Ja das hört sich gut an. Eventuell kann man ja eine Etappe dran hängen bzw. vor St. Anton starten und so 7 Tage daraus machen? Fimberpass müsste von der Schneelage mit 2600 m Höhe ja auch gut im Juni zu fahren sein (klar, Pech kann man immer haben). Hast Du ein Roadbook wo ich mir die Route mal anschauen kann? Oder eventuell eine genaue Beschreibung? 

Danke


----------



## Stefan_SIT (31. Dezember 2010)

Eine mögliche Verlängerung wäre der Start in Oberstorf und dann über den Schrofenpass oder einen weiteren Tag und dann über den Tremalzo zum Gardasee abfahren. 
Ob der Fimberpass im Juni schon geht, ist manchmal ungewiss. Das kann dir jetzt noch keiner sagen. Aber je später im Juni, desto besser ... Ansonsten vor dem Start nochmal Auskunft einholen (Tourismusbüro Ischgl, IBC-Forum etc.).
Wenn du dir das auf der Karte anschaust, ist die Wegführung eigentlich recht klar: St. Anton - Heilbronner Hütte - Galtür - entlang der Trisanna - Ischgl - Bodenalpe - Gampenalpe - Heidelberger Hütte - Fimberpass - Vna - Sur En - Val D'Uina - Sesvenna-Hütte - Vinschgau-Radweg (oder Zugtrails) - Naturns - Naturnser Alm - Vigiljoch - St.

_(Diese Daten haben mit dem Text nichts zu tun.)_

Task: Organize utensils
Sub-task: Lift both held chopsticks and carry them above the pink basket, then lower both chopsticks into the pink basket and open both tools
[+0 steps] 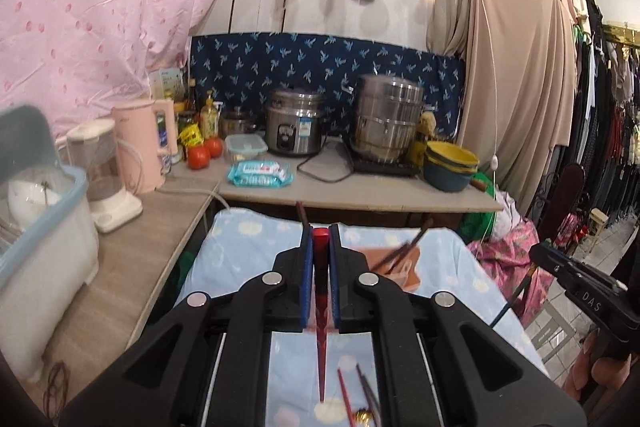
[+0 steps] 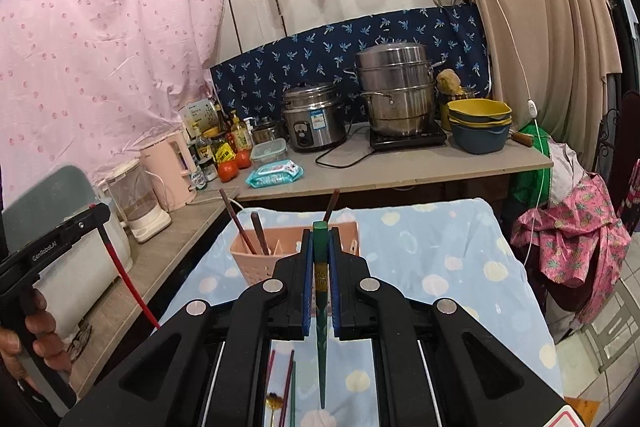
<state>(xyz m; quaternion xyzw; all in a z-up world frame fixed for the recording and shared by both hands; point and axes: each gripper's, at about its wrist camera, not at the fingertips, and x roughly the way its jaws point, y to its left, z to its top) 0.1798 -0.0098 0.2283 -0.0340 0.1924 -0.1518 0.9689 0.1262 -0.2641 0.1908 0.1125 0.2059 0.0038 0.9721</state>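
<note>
Left claw (image 1: 320, 247) pinching red chopstick (image 1: 321, 307), right claw (image 2: 320, 247) pinching green chopstick (image 2: 321, 307), tips down above blue cloth. We reckon both lifted upright so we drop them into pink holder (image 2: 296, 251) ahead.

Work table (image 2: 460, 247): covered by a light blue cloth with pale round prints.
On the cloth, far end: pink slotted utensil holder (image 2: 256, 263), 3 dark chopsticks standing in it.
On the cloth, near edge: loose chopsticks (image 2: 288, 387) and a gold-ended utensil (image 2: 273, 399), lying just beside each other.
Same near-edge group, left wrist view: chopsticks (image 1: 345, 397).
</note>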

Pankraz (im Ultental) - St. Gertraud - Rabbijoch - Dimaro (Val di Sole) - Madonna di Campiglio - Malga Mondifra - Rifugio Graffer - Vallesinela - Stenico - Passo Ballino - Campi-Righi - Bastione - Riva

Wenn du mir deine Emailadresse gibst, kann ich dir Höhenprofile und eine verbale Beschreibung der Tour senden.

Ride On!
Stefan


----------



## tiroler1973 (31. Dezember 2010)

Ich persönlich habe dem Start in Oberstdorf nichts abgewinnen können. Man trägt recht bald auf den Schrofenpass rauf und den Arlberg überwindet man fast nur auf Teer. Ich habe einige Leute getroffen die in St.Anton begonnen haben und ich finde, das war ne gute Entscheidung. Wenn man einen Tag zu viel hat, hängt man ne vernünftige Tour am Gardasee dran.


----------



## Heide-Daniel (31. Dezember 2010)

Für persönlich ist aktuell die Albrecht Route mein bester Alpencross. Von der Schwierigkeit und Fahrbarkeit entspricht die Route meinem aktuellen Fahrkönnen und macht daher riesig Spaß.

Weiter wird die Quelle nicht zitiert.